Leavenworthia exigua
- Conservation status: Vulnerable (NatureServe)

Scientific classification
- Kingdom: Plantae
- Clade: Tracheophytes
- Clade: Angiosperms
- Clade: Eudicots
- Clade: Rosids
- Order: Brassicales
- Family: Brassicaceae
- Genus: Leavenworthia
- Species: L. exigua
- Binomial name: Leavenworthia exigua Rollins

= Leavenworthia exigua =

- Genus: Leavenworthia
- Species: exigua
- Authority: Rollins
- Conservation status: T3

Species of flowering plant

Leavenworthia exigua, also known as the Tennessee gladecress, is a member of the mustard family. Tennessee gladecress is an annual plant that is native to southern United States. It is a fruit-bearing plant, with squarish leaves that fall off one the fruit is present and ripened. Tennessee gladecress is a beautiful plant during its blooming season, as it produces a light-lilac colored, small flower.

== Description ==
Leavenworthia exigua is a member of the Leavenworthia genus along with seven other species. Members of the Leavenworthia genus are often indigenous to southern states, including Kentucky and Tennessee. With seeds that germinate in the fall, L. exigua are annual winter and spring plants; to find a L. exigua, it may be helpful to look for areas of limestone clades where the soil is damp for the winter and spring seasons. There are three different variations of L. exigua found in four southern states: Alabama, Tennessee, Kentucky, and Georgia. Due to its rare nature, L. exiguais protected in all four states.

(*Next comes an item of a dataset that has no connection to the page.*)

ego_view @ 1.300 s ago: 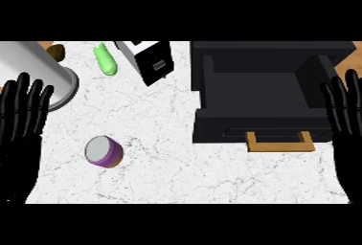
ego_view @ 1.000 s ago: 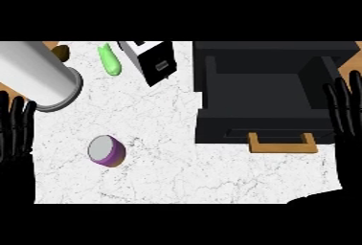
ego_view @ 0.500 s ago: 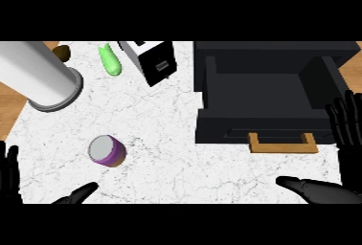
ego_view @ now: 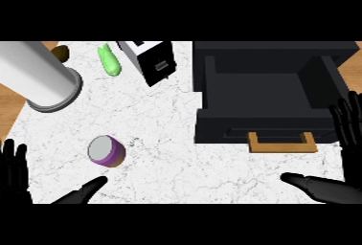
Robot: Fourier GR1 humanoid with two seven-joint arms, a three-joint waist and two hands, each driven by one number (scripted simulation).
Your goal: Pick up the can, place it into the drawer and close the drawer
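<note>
The can (ego_view: 106, 150) is short and purple with a grey top, and it stands on the white marble counter (ego_view: 184, 167) at the lower left. At the right, the black drawer (ego_view: 212, 100) is pulled open and its inside looks bare. Its tan handle (ego_view: 281, 143) faces me. My left hand (ego_view: 13, 171) is open at the lower left corner, with its thumb stretched out below the can and apart from it. My right hand (ego_view: 348, 123) is open at the right edge beside the drawer front, its thumb lying below the handle.
A large grey cylinder (ego_view: 44, 76) lies at the upper left. A green object (ego_view: 110, 62) and a black-and-white box (ego_view: 152, 60) sit at the back, left of the drawer. The wooden floor shows past the counter's left edge (ego_view: 10, 100).
Both hands have sunk lower in the view and spread, so their thumbs now show along the bottom. The can and the drawer have not moved.
</note>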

Leavenworthia exigua reaches approximately 5 to 10 cm in height with a slender, central stalk. Its early leaves are simple, while mature they are arranged in a lobed pattern, often accompanied by a sharp or square end shape. These leaves are arranged around a rosette of leaves, or a small, whorled cluster of leaves. L. exigua possesses small flowers during the spring seasons, which are identified by having a pale, lilac color. These flowers have four petals with a green, not lilac, sepal.

== Habitat ==
Leavenworthia exigua is most found in limestone (cedar) glades where there is a large amount of water found within the gravelly soil. L. exigua is germinated in the fall season, where it blooms into a small, rosette of leaves during the winter seasons. During this time, the thin soil is rich in nutrients and water, ideal for the nurturing of L. exigua. The lilac-colored flowers and seeds make their appearance in early spring, which lay dormant during the drier summer season.

==Conservation==
With nearly half of the cedar glades being lost in southern states, L. exigua is considered to be an endangered species although abundant in its areas found, L. exigua is found in very minimal areas. In Georgia, L. exigua is ranked in the S2 bracket, meaning that it is an imperiled plant species. It is currently located in 24 cedar glades, 17 of which are located on conservational land.